──────── Information given ────────

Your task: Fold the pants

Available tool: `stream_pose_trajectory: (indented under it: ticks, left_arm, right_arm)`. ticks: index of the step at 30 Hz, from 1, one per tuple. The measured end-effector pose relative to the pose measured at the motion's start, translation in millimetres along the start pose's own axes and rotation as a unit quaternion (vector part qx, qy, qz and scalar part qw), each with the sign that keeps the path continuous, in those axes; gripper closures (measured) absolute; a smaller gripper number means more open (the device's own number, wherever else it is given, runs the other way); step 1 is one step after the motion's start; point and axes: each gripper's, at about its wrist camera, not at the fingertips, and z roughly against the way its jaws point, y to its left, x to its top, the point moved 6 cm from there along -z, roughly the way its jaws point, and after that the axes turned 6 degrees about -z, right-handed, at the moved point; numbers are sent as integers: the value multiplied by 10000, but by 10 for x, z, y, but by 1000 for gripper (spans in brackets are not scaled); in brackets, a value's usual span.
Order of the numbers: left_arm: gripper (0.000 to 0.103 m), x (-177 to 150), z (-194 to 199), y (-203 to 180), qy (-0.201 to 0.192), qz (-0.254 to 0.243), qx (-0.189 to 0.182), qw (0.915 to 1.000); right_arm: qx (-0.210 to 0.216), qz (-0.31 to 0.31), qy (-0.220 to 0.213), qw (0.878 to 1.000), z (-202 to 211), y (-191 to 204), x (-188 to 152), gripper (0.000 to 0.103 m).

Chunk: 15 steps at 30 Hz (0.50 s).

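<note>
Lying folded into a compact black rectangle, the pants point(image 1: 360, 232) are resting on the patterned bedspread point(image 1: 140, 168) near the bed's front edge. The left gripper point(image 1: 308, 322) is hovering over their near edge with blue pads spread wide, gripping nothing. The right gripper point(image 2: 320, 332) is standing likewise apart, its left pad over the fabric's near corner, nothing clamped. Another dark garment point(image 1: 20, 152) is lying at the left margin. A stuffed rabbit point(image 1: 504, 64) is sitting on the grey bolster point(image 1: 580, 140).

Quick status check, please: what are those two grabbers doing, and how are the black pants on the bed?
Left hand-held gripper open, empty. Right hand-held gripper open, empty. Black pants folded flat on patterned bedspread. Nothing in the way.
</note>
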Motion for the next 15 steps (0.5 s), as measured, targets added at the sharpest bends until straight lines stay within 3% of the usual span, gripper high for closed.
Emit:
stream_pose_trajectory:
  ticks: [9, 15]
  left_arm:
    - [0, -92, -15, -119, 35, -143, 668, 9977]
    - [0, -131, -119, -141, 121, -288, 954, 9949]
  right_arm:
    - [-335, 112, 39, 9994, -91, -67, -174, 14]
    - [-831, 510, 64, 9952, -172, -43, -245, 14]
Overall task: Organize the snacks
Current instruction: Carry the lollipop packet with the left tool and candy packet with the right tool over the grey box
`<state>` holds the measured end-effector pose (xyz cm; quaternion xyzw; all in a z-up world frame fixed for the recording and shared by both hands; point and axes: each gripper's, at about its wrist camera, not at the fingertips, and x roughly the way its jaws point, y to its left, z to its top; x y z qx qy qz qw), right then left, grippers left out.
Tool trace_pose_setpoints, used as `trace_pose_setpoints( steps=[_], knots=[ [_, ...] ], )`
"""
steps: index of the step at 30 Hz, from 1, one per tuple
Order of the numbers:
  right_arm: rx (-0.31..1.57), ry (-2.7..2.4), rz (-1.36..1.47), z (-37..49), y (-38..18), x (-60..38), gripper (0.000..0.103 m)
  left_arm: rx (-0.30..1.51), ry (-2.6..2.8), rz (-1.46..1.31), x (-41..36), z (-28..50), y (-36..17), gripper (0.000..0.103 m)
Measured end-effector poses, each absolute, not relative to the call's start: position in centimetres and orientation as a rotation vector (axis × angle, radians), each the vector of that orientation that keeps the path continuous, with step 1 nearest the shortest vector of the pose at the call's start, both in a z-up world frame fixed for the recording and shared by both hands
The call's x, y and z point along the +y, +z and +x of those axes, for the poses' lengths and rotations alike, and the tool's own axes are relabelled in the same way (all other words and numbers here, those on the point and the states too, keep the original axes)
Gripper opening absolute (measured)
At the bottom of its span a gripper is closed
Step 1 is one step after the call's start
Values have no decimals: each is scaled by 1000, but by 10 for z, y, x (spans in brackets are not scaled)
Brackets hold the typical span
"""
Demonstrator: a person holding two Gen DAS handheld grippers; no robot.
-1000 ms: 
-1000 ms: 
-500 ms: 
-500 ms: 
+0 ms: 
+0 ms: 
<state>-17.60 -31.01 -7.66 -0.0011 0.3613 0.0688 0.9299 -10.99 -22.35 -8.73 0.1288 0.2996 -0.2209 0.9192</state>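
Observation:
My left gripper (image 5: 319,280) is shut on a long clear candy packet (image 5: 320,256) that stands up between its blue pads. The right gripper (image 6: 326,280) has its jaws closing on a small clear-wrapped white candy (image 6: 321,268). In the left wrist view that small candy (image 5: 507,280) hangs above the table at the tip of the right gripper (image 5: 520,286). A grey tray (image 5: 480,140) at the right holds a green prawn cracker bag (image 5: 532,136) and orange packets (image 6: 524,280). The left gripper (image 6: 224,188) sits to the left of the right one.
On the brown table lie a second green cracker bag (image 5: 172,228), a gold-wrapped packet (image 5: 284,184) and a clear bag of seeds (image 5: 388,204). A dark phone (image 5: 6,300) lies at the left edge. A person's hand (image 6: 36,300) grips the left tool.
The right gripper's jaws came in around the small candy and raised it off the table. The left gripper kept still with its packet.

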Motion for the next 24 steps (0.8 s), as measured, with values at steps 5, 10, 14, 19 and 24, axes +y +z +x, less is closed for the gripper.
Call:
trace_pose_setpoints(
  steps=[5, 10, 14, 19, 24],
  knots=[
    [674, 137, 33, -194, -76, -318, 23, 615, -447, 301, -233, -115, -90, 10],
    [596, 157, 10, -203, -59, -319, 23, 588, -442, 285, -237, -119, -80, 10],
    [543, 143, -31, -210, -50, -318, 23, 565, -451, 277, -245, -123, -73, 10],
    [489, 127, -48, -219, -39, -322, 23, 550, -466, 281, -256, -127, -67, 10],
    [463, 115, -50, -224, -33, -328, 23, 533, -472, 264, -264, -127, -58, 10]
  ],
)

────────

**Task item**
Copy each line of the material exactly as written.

**Solution**
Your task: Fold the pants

Available tool: `stream_pose_trajectory: (indented under it: ticks, left_arm, right_arm)`. ticks: index of the step at 30 Hz, from 1, one per tuple. The measured end-effector pose relative to the pose measured at the motion's start, translation in millimetres along the start pose's own axes and rotation as a unit quaternion (vector part qx, qy, qz and scalar part qw), each with the sign that keeps the path continuous, in those axes; gripper closures (measured) absolute; a smaller gripper number means more open (the device's own number, wherever else it is given, runs the other way); step 1 is one step after the motion's start; point and axes: each gripper's, at about its wrist camera, not at the fingertips, and z roughly against the way its jaws point, y to its left, x to its top, the point moved 6 cm from there along -z, roughly the way its jaws point, and after that the axes turned 6 degrees about -z, right-handed, at the moved point; numbers are sent as integers: the value multiplied by 10000, but by 10 for x, z, y, but by 1000 for gripper (spans in brackets are not scaled); in brackets, a value's usual span.
Order of the numbers: left_arm: gripper (0.000 to 0.103 m), x (-177 to 150), z (-194 to 199), y (-203 to 180), qy (-0.201 to 0.192), qz (-0.254 to 0.243), qx (-0.189 to 0.182), qw (0.915 to 1.000); right_arm: qx (-0.210 to 0.216), qz (-0.31 to 0.31), qy (-0.220 to 0.213), qw (0.878 to 1.000), z (-202 to 211), y (-191 to 204), x (-188 to 152), gripper (0.000 to 0.103 m).

Chunk: 15 steps at 30 Hz (0.50 s).

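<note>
Lying folded into a compact black rectangle, the pants point(image 1: 360, 232) are resting on the patterned bedspread point(image 1: 140, 168) near the bed's front edge. The left gripper point(image 1: 308, 322) is hovering over their near edge with blue pads spread wide, gripping nothing. The right gripper point(image 2: 320, 332) is standing likewise apart, its left pad over the fabric's near corner, nothing clamped. Another dark garment point(image 1: 20, 152) is lying at the left margin. A stuffed rabbit point(image 1: 504, 64) is sitting on the grey bolster point(image 1: 580, 140).

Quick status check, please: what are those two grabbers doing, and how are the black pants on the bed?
Left hand-held gripper open, empty. Right hand-held gripper open, empty. Black pants folded flat on patterned bedspread. Nothing in the way.
</note>
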Motion for the next 15 steps (0.5 s), as measured, targets added at the sharpest bends until straight lines stay within 3% of the usual span, gripper high for closed.
Emit:
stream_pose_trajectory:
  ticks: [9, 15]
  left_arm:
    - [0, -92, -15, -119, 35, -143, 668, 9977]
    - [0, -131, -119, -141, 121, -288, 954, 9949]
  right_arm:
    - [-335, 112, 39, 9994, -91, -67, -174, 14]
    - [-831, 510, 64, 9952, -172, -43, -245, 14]
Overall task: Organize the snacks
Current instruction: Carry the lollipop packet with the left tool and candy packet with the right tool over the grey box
`<state>` holds the measured end-effector pose (xyz cm; quaternion xyzw; all in a z-up world frame fixed for the recording and shared by both hands; point and axes: each gripper's, at about its wrist camera, not at the fingertips, and x roughly the way its jaws point, y to its left, z to its top; x y z qx qy qz qw), right then left, grippers left out.
Tool trace_pose_setpoints, used as `trace_pose_setpoints( steps=[_], knots=[ [_, ...] ], )`
"""
steps: index of the step at 30 Hz, from 1, one per tuple
Order of the numbers:
  right_arm: rx (-0.31..1.57), ry (-2.7..2.4), rz (-1.36..1.47), z (-37..49), y (-38..18), x (-60..38), gripper (0.000..0.103 m)
  left_arm: rx (-0.30..1.51), ry (-2.6..2.8), rz (-1.46..1.31), x (-41..36), z (-28..50), y (-36..17), gripper (0.000..0.103 m)
Measured end-effector poses, each absolute, not relative to the call's start: position in centimetres and orientation as a rotation vector (axis × angle, radians), each the vector of that orientation that keeps the path continuous, with step 1 nearest the shortest vector of the pose at the call's start, both in a z-up world frame fixed for the recording and shared by both hands
The call's x, y and z point along the +y, +z and +x of those axes, for the poses' lengths and rotations alike, and the tool's own axes are relabelled in the same way (all other words and numbers here, those on the point and the states too, keep the original axes)
Gripper opening absolute (measured)
At the bottom of its span a gripper is closed
Step 1 is one step after the call's start
Values have no decimals: each is scaled by 1000, but by 10 for z, y, x (spans in brackets are not scaled)
Brackets hold the typical span
"""
Demonstrator: a person holding two Gen DAS handheld grippers; no robot.
-1000 ms: 
-1000 ms: 
-500 ms: 
-500 ms: 
+0 ms: 
+0 ms: 
<state>-17.60 -31.01 -7.66 -0.0011 0.3613 0.0688 0.9299 -10.99 -22.35 -8.73 0.1288 0.2996 -0.2209 0.9192</state>
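Observation:
My left gripper (image 5: 319,280) is shut on a long clear candy packet (image 5: 320,256) that stands up between its blue pads. The right gripper (image 6: 326,280) has its jaws closing on a small clear-wrapped white candy (image 6: 321,268). In the left wrist view that small candy (image 5: 507,280) hangs above the table at the tip of the right gripper (image 5: 520,286). A grey tray (image 5: 480,140) at the right holds a green prawn cracker bag (image 5: 532,136) and orange packets (image 6: 524,280). The left gripper (image 6: 224,188) sits to the left of the right one.
On the brown table lie a second green cracker bag (image 5: 172,228), a gold-wrapped packet (image 5: 284,184) and a clear bag of seeds (image 5: 388,204). A dark phone (image 5: 6,300) lies at the left edge. A person's hand (image 6: 36,300) grips the left tool.
The right gripper's jaws came in around the small candy and raised it off the table. The left gripper kept still with its packet.
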
Motion for the next 24 steps (0.8 s), as measured, with values at steps 5, 10, 14, 19 and 24, axes +y +z +x, less is closed for the gripper.
Call:
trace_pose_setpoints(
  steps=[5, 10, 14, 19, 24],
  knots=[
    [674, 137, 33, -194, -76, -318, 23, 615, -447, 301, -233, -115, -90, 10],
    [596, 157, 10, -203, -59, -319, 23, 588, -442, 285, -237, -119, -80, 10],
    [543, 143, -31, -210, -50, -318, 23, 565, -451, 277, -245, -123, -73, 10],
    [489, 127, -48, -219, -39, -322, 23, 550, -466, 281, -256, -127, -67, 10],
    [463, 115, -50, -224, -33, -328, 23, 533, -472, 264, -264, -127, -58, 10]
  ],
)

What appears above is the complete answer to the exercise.